Materials and Methods: Cream-coloured AYB seeds, white maize and fresh ginger roots were purchased
from Orba International Market, Udenu Local Government Area of Enugu State, Nigeria. The three crops were processed into powders and analysed for dietary fibre, starch, amylose and amylopectin contents using AOAC methods.

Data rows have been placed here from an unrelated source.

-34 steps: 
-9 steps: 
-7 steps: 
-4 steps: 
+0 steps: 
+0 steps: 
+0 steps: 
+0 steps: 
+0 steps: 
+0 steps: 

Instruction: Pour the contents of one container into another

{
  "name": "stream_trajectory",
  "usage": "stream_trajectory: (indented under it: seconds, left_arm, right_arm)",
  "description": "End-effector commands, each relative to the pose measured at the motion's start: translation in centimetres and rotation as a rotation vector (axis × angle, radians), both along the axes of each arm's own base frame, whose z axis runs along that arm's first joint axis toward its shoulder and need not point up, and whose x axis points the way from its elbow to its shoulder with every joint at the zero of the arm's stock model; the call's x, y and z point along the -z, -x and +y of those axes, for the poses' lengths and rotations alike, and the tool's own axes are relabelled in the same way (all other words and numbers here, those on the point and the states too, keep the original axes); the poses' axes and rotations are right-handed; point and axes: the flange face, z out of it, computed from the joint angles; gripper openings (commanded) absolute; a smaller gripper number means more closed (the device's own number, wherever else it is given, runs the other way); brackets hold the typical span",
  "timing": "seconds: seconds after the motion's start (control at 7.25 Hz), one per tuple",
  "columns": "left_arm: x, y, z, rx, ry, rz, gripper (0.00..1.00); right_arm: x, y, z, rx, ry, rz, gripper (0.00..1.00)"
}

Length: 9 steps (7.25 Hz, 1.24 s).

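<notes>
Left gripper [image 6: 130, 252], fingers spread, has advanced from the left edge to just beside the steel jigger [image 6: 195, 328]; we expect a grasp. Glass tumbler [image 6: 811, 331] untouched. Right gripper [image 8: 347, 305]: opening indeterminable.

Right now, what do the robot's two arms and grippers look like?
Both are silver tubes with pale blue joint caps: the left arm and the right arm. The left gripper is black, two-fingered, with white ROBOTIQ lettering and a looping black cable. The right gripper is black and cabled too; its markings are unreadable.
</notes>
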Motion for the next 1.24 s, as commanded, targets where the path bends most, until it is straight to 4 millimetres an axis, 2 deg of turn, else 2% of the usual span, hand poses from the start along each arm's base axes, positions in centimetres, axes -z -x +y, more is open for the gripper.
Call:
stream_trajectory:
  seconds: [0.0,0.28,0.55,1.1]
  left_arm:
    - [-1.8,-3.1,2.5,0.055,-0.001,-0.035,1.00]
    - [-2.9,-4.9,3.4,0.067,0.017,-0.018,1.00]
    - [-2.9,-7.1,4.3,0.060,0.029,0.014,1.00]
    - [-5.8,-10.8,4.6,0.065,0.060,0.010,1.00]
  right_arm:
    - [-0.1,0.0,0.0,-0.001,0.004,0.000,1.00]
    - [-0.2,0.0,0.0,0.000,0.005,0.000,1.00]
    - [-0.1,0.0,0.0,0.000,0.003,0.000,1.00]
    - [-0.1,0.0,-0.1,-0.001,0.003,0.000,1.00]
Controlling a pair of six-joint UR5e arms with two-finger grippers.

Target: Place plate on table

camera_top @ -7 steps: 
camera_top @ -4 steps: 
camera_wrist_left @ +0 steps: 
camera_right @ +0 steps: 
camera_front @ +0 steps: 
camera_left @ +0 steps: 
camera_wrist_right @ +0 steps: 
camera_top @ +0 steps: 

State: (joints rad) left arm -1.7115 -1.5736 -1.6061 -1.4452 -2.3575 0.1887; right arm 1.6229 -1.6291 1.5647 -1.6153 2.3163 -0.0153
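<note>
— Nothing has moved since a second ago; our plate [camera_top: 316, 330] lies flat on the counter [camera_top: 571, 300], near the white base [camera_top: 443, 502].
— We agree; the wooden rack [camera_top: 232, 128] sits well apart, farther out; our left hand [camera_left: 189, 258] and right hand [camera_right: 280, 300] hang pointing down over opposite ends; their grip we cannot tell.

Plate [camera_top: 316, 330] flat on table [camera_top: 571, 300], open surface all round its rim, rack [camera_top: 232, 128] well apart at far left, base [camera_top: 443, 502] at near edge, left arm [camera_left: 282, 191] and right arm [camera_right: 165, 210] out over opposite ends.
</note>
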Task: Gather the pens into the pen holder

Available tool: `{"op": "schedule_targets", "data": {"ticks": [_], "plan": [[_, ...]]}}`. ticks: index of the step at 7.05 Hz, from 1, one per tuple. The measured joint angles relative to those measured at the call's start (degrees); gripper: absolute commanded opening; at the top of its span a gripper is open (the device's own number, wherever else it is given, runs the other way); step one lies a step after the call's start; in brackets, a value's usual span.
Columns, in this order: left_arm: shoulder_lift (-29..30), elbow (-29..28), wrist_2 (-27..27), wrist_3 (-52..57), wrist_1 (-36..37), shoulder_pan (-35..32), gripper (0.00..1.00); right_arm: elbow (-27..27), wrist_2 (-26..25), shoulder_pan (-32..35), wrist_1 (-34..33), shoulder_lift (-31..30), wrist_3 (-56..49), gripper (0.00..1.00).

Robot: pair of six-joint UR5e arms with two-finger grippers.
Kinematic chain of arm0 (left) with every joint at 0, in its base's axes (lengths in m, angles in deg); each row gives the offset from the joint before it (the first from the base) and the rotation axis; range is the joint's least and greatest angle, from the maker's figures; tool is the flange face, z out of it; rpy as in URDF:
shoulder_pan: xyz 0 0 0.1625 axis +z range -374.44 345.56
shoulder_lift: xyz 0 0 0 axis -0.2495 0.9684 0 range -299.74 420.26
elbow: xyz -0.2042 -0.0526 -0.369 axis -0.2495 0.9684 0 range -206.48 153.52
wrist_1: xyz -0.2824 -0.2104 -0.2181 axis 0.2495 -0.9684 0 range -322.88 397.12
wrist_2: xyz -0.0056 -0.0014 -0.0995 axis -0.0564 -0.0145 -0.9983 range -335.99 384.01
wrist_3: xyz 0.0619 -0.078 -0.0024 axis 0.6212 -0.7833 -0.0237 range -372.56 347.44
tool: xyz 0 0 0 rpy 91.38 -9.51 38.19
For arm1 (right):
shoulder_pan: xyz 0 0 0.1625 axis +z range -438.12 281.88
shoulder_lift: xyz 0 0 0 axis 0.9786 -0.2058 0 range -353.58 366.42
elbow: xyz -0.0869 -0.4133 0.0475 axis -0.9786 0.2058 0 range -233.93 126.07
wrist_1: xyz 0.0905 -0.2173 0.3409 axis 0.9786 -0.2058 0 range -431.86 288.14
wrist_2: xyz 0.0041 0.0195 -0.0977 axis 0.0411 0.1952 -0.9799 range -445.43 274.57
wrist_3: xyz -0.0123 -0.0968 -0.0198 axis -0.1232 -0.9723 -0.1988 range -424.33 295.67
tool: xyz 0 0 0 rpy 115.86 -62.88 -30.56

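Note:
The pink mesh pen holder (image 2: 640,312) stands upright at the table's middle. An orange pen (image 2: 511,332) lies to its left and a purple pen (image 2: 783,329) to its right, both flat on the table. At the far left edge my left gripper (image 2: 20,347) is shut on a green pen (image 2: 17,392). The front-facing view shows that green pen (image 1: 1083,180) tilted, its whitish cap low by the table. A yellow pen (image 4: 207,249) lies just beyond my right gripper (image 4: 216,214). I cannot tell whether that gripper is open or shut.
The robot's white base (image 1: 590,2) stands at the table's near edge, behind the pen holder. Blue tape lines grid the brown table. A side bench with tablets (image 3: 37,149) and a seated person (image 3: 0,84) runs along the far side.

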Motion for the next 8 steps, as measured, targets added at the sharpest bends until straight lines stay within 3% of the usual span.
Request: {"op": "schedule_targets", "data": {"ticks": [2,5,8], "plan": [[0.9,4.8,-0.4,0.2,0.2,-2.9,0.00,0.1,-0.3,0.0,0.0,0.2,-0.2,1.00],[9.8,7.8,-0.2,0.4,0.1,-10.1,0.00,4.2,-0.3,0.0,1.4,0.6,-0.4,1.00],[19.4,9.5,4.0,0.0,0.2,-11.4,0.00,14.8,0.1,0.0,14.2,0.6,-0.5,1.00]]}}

Results: The total dietary fibre contents ranged from 9.4% in maize to 17.3%in ginger. The AYB had total dietary fiber content of 12.5% of which 1.7% and 10.2% of it were soluble and insoluble dietary fibres, respectively. The insoluble dietary fibre content (9.2%) of maize powder was higher than the soluble dietary fibre (0.2%). The AYB gruel had the least starch content of 38% while maize powder had the highest starch content (65%). The amylose contents were 22% in ginger powder, 27% in AYB gruel, 29% in maize powder and 31% in AYB powder. The amylopectin contents were higher than the amylose contents for all the samples, values varied from 69 to 78%.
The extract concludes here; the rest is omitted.